This is a structural deficit and a threat to our school system, our city, and our community.
Get the facts, connect in community, help work towards solutions.
What is Jersey City's school funding crisis?
Based on the NJ education funding formula, Jersey City Public Schools are $100 million under-funded, technically termed "below adequacy". This is primarily a local problem...we don't raise enough school taxes to fully fund our local schools. For years, the state of NJ has given Jersey City "extra" aid, termed "Adjustment Aid", to make up for this local shortfall. However, starting in Spring 2019, NJ will start to withdraw Adjustment Aid at the rate of $25 million per year for 7 years, or $150+ million in total. This means our $100 million funding deficit will grow deeper each year, absent local action to fund our local schools.
39
Public Schools
30,000+
Students Enrolled
$660M+
Operating Budget
$100M+
Underfunded
What $100 million "below adequacy" looks like today.
Public school advocates have been listening to and learning from each other, with the hope of understanding: what is the impact of underfunding? Parents, teachers, staff, and other stakeholders have identified common problems that we can tie to underfunding, including:
Increasing Class Sizes
Students are experiencing larger class sizes due, in part, to positions that have been eliminated or not refilled after teachers retire. Also, some schools have classroom capacity issues, as school capacity has not kept pace with residential construction growth.
Inconsistent access to water
Many of our schools have lead pipes that have never been replaced. Water fountains are either shut down or have been removed completely. Students rely on a water bottle delivery system that can and does break down.
Loss of Critical Staff
Some of our schools lack enough staff members charged with maintaining safe school climate, including crisis intervention teachers (CITs), guidance counselors, and security guards. School nurses are rotating between schools.
Loss of after-school programs
Many middle school and freshman sports, extended day and weekend programs, and after-school programs have been cut due to decreasing budget.

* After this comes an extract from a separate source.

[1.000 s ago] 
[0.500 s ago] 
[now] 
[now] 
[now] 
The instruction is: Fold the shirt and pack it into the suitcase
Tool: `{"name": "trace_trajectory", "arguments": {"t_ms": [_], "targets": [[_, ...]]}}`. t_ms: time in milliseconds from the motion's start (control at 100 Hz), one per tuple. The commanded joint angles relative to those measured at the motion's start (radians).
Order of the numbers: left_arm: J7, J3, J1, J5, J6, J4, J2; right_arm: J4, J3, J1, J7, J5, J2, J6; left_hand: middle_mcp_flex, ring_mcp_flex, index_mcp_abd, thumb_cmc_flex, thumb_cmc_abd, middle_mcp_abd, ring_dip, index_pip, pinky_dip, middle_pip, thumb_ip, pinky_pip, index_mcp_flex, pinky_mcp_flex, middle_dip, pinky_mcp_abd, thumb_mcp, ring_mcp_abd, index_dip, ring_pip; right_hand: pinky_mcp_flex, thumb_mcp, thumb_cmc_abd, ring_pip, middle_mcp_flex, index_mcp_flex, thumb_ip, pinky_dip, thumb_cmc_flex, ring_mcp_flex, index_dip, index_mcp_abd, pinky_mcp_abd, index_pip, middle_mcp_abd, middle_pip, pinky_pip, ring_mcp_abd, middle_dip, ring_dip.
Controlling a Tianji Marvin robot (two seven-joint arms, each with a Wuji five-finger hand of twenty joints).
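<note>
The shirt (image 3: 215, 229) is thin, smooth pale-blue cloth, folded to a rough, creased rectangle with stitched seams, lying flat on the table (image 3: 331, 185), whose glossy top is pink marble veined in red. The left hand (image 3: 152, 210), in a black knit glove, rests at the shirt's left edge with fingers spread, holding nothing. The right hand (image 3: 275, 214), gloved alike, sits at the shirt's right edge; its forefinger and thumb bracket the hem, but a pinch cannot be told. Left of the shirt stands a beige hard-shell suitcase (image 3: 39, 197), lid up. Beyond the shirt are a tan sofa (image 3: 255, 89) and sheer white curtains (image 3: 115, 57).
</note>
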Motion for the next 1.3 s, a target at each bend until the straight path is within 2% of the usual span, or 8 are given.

How is "adequacy" defined for budgeting purposes?
In 2008, NJ adopted a new school funding formula called "SFRA" or the "School Funding Reform Act." This formula drives our public schools budget.
SFRA bases "adequacy" on a weighted-average student formula, whereupon students are given higher "weights" depending on higher levels of need (and the need is supposed to drive the funding). General education students are given a base-weight. But then three main categories of students with greater levels of need are lifted up by SFRA: At-Risk (Lower Income), English Language Learners, and Special Education. Each school district's budget is "built up" by applying a weighted-average-student formula to the student population in that district. This "built-up" budget is termed the district's "adequacy budget".
At-risk (lower income) Students
Children enrolled in the federal free or reduced lunch program are deemed at-risk for purposes of the funding formula. Free or reduced lunch is a federal program that students qualify for if their family earns below a certain threshold of income.
English language learners
English language learners (ELL) can be both at risk and ELL, or ELL-only depending on the income of their family. They are given a higher weight depending on their need (ELL and at-risk, or ELL-only).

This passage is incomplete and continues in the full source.